Oleh Dessy Wahyuni
ajari aku bermantra, Riauku
seperti ngiau Sutardji
pot pot pot
pot pot
kalau pot tak mau pot
biar pot semau pot
mencari pot
pot
ajari aku mengemas murka, Riauku
seperti teriak Fakhrunnas, “Karena Kalian Gunung, Kami Pun Menjelma Jadi Angin”
agar aku mampu mengendalikan diri
ajari aku mengeja waktu, Riauku
seperti pesan Taufik Ikram Jamil “Kepada Jawa”
betapa cepat waktu pergi
sementara datang bukan bagian dari dirinya
agar aku tidak jadi pelupa
ajari aku berintrospeksi, Riauku
seperti “Solilokui Para Penunggu Hutan” Marhalim Zaini
agar aku dapat mengenal diri
ajari aku dengan puisimu, Riauku
agar aku tahu segala hakikat
seperti Rida menafsir “Jebat”
Kutipan tersebut merupakan potongan sajak “Ajari Aku, Riauku” yang ditulis Agus Sri Danardana. Sajak ini sempat dilantunkannya pada 21 Januari 2016 lalu dalam acara lepas sambut Kepala Balai Bahasa Provinsi Riau.
Danar, begitu dia biasa disapa, telah menjadi Kepala Balai Bahasa Provinsi Riau hampir tujuh tahun lamanya. Awal tahun ini, dia meninggalkan Bumi Lancang Kuning menuju ranah Minang untuk menjadi Kepala Balai Bahasa Sumatra Barat.
Lalu, apa yang membuat pria berambut panjang itu mengarca, seolah enggan beranjak dari Bumi Lancang Kuning ini? Rupanya, dalam sajak “Ajari Aku, Riauku” itu ia menyembunyikan salah satu alasannya. Betulkah demikian? Mari kita coba membualkannya.

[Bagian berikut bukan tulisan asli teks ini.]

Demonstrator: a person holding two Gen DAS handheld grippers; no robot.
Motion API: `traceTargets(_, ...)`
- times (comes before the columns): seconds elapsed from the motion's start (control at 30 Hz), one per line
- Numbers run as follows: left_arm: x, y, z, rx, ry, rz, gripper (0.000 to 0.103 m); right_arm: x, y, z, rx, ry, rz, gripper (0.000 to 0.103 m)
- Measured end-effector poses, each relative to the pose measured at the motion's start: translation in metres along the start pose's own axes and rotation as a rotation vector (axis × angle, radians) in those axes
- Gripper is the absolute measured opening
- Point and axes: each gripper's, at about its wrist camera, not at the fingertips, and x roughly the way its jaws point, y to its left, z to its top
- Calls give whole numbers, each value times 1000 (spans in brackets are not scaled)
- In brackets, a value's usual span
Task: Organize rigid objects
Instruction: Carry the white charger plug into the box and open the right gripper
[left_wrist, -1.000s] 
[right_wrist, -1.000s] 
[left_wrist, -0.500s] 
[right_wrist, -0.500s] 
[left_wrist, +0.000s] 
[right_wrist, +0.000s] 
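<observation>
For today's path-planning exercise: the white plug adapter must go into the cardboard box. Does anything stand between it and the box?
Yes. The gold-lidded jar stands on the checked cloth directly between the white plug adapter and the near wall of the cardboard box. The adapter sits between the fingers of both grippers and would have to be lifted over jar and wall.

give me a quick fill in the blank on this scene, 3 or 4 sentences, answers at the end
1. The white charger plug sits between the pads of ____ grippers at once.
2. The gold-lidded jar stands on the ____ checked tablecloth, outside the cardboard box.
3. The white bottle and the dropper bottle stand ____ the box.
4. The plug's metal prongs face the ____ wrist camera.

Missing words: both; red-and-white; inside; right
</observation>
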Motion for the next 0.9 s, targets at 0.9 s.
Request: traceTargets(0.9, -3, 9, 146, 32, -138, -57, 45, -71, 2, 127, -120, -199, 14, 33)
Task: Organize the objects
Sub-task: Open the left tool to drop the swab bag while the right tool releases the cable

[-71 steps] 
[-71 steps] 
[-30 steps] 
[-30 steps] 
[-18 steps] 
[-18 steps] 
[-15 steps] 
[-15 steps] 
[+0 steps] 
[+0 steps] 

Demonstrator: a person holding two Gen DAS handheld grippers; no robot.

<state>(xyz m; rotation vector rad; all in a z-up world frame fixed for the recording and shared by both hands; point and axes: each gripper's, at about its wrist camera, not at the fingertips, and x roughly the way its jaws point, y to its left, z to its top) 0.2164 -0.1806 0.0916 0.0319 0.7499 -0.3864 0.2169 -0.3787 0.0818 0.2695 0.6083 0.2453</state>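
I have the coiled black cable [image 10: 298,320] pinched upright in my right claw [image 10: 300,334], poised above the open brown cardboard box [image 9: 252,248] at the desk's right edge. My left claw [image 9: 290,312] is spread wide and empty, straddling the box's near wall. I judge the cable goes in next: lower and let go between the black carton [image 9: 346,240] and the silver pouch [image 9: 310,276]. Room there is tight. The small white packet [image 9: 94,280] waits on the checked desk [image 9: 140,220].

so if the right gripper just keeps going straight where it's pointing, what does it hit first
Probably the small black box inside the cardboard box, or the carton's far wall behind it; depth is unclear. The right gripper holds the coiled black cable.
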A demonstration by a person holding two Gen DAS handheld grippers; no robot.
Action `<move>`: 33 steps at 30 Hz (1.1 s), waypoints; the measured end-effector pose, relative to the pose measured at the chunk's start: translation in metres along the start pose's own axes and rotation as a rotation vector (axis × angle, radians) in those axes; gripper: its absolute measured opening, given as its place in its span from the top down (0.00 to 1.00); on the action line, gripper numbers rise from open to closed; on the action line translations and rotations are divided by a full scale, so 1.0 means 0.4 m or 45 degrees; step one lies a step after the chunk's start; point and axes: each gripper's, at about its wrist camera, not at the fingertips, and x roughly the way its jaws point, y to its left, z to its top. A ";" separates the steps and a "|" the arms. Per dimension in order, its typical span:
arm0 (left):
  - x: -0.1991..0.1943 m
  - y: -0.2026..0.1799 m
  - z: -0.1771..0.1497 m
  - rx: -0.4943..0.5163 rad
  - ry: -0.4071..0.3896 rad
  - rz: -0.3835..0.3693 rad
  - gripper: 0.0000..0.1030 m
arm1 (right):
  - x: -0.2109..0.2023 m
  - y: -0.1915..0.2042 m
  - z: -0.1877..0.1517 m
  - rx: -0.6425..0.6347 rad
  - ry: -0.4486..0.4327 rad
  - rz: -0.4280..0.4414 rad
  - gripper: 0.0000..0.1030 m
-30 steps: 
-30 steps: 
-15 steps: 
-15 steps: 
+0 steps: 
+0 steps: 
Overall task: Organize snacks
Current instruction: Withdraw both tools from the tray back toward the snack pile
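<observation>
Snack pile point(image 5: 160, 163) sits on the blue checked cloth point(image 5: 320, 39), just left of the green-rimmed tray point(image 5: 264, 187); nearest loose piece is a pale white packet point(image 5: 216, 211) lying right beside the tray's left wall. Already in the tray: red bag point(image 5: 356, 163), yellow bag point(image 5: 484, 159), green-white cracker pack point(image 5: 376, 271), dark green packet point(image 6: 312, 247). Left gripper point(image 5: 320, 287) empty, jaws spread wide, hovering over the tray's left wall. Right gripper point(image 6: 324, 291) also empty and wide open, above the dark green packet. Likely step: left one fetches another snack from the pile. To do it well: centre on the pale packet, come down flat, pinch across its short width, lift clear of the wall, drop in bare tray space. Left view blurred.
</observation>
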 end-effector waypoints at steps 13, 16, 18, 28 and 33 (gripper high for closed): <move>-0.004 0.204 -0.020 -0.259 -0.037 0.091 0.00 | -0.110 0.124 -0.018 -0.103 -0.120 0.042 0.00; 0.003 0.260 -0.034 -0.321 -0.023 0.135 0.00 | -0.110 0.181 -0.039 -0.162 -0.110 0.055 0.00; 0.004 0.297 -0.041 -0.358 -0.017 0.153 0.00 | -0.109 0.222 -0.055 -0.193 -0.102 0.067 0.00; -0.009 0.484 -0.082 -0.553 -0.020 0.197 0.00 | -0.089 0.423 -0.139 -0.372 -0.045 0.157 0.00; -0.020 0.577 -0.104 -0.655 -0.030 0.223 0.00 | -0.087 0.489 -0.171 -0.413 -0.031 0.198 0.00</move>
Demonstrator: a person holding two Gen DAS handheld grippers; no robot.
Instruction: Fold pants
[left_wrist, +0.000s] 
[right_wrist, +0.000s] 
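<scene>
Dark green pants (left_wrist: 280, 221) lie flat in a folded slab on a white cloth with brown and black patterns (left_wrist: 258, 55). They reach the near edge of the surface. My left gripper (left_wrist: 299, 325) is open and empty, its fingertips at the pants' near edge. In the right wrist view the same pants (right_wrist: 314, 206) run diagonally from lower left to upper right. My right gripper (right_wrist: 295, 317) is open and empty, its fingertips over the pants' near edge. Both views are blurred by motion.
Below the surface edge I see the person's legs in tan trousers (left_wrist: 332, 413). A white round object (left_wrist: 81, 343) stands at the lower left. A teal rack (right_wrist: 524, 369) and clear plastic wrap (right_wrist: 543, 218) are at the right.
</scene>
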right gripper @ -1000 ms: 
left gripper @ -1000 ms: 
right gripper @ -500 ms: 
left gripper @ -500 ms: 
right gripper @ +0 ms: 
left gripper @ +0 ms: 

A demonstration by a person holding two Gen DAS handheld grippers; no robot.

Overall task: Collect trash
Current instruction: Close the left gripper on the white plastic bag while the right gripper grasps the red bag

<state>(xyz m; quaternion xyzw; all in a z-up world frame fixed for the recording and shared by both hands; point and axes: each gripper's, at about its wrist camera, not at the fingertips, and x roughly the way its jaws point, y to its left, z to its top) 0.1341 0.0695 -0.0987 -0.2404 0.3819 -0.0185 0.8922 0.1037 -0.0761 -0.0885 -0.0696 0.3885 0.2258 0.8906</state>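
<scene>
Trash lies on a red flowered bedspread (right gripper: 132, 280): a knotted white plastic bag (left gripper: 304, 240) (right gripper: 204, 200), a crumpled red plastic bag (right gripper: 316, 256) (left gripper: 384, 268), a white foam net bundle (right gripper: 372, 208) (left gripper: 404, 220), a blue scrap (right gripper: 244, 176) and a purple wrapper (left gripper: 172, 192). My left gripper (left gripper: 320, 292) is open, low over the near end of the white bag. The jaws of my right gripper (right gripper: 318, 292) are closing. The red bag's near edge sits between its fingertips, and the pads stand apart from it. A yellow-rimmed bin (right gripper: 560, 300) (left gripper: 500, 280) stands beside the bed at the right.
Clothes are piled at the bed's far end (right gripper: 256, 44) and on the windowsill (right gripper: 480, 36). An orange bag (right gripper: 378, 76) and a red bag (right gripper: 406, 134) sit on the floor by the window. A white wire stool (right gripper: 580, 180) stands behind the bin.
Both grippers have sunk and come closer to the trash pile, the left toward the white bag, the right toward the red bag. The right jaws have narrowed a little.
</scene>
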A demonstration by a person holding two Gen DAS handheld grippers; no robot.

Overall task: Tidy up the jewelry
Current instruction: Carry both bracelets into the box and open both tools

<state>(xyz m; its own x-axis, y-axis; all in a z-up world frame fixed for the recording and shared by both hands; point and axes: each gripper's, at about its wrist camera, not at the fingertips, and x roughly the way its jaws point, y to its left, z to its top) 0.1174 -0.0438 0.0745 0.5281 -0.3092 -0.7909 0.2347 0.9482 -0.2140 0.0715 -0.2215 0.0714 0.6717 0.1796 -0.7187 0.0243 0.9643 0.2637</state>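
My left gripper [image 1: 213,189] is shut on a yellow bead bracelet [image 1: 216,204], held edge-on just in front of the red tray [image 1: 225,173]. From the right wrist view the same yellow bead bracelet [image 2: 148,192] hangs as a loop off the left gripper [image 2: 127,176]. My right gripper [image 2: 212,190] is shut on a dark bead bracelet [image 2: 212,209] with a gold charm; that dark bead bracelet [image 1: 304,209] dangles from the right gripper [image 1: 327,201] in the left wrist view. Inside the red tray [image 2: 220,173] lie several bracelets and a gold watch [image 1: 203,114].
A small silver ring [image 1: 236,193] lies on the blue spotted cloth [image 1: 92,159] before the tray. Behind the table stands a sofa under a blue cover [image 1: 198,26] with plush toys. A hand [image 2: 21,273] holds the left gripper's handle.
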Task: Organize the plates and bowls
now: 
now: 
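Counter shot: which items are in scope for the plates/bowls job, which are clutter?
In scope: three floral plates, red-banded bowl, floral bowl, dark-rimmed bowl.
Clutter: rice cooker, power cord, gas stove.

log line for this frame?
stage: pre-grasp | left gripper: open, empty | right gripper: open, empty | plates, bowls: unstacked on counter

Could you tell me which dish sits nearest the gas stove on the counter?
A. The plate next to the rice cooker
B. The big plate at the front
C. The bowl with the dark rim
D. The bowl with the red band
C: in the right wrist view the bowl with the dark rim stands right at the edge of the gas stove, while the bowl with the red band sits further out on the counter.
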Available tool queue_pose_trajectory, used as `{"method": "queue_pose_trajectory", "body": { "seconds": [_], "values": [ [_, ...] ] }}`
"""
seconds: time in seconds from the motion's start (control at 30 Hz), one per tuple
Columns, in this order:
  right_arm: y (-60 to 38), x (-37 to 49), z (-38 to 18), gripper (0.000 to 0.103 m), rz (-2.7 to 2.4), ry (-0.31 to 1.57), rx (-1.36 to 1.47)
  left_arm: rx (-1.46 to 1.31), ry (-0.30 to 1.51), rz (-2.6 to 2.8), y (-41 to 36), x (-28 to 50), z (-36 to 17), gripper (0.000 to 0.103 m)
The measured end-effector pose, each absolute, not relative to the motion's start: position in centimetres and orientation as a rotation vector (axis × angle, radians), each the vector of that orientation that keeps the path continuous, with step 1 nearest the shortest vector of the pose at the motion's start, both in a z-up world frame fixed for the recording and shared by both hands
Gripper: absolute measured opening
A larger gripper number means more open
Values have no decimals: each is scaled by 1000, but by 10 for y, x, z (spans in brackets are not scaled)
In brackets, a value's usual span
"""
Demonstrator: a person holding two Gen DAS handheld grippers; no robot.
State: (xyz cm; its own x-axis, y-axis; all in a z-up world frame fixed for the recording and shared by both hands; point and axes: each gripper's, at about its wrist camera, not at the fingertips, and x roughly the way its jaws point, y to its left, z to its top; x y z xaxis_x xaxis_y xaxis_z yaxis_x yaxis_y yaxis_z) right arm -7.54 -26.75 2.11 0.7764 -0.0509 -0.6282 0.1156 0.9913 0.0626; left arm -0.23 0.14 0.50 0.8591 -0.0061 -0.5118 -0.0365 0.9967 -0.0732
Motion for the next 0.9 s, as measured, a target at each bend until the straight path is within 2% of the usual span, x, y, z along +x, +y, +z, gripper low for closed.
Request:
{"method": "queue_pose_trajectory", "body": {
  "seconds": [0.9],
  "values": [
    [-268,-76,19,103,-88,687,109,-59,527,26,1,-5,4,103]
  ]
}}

Bagi Danar, Riau memiliki arti tersendiri. Riau (dan juga “adiknya” Kepulauan Riau) diyakininya menyimpan banyak sumber daya. Sebagai salah satu kawasan tonggak bahasa dan sastra Melayu, kedua daerah itu telah melahirkan banyak pujangga atau sastrawan. Sebut saja Raja Ali Haji, Suman Hs., Sutardji Calzoum Bachri, Rida K. Liamsi, Fakhrunnas M.A. Jabbar, Taufik Ikram Jamil, Marhalim Zaini, dan masih banyak lagi nama yang lain.
“Umumnya, merekalah (pujangga atau sastrawan itu) yang paling tunak merajut pernik-pernik kehidupan masyarakat dan lingkungannya dalam karya (sastra),” demikian kata Danar dalam sebuah obrolan di Balai Bahasa Provinsi Riau. Bisa jadi, karena keyakinannya itulah Danar memetaforkan Riau dalam diri lima sastrawannya: Sutardji Calzoum Bachri, Fakhrunnas M.A. Jabbar, Taufik Ikram Jamil, Marhalim Zaini, dan Rida K. Liamsi.